- Task prompt:
Pictures stay out of the answer, but every line of the material must be restated exactly.

- Data segment:
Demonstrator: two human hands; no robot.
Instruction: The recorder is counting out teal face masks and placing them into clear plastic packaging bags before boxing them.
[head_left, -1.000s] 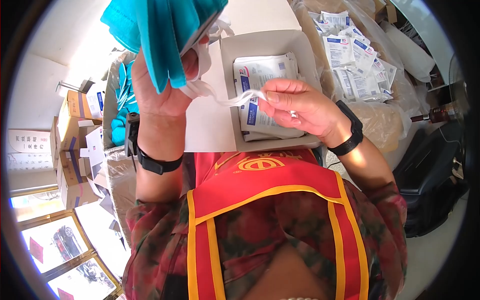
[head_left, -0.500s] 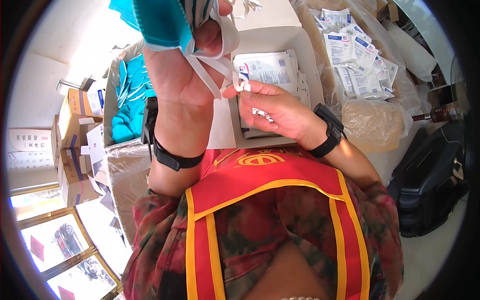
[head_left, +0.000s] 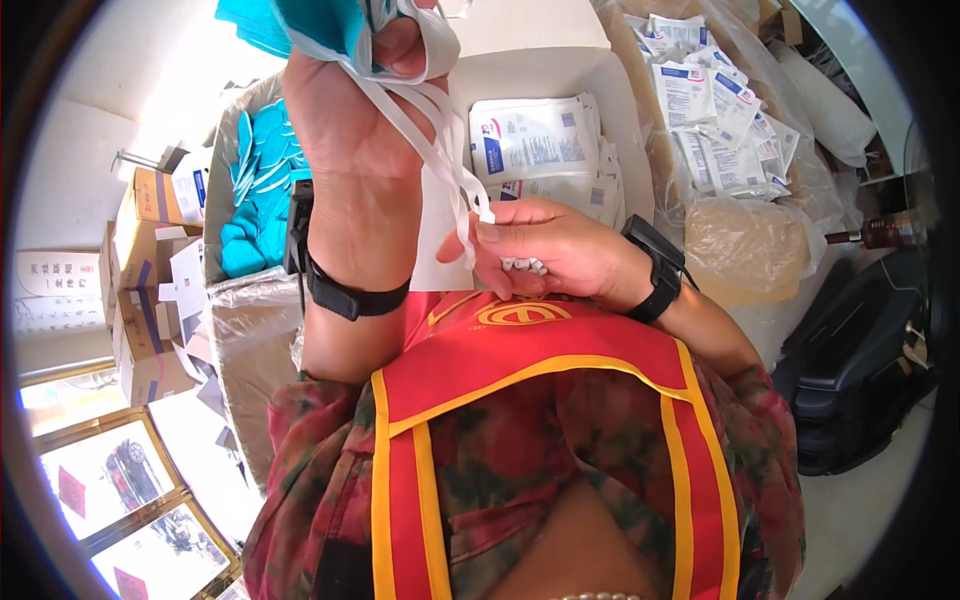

- Written answer:
Demonstrator: two human hands; no robot.
Instruction: The recorder is counting out teal face masks and placing them into clear plastic packaging bags before boxing them.
[head_left, -1.000s] 
[head_left, -0.500s] 
[head_left, +0.000s] 

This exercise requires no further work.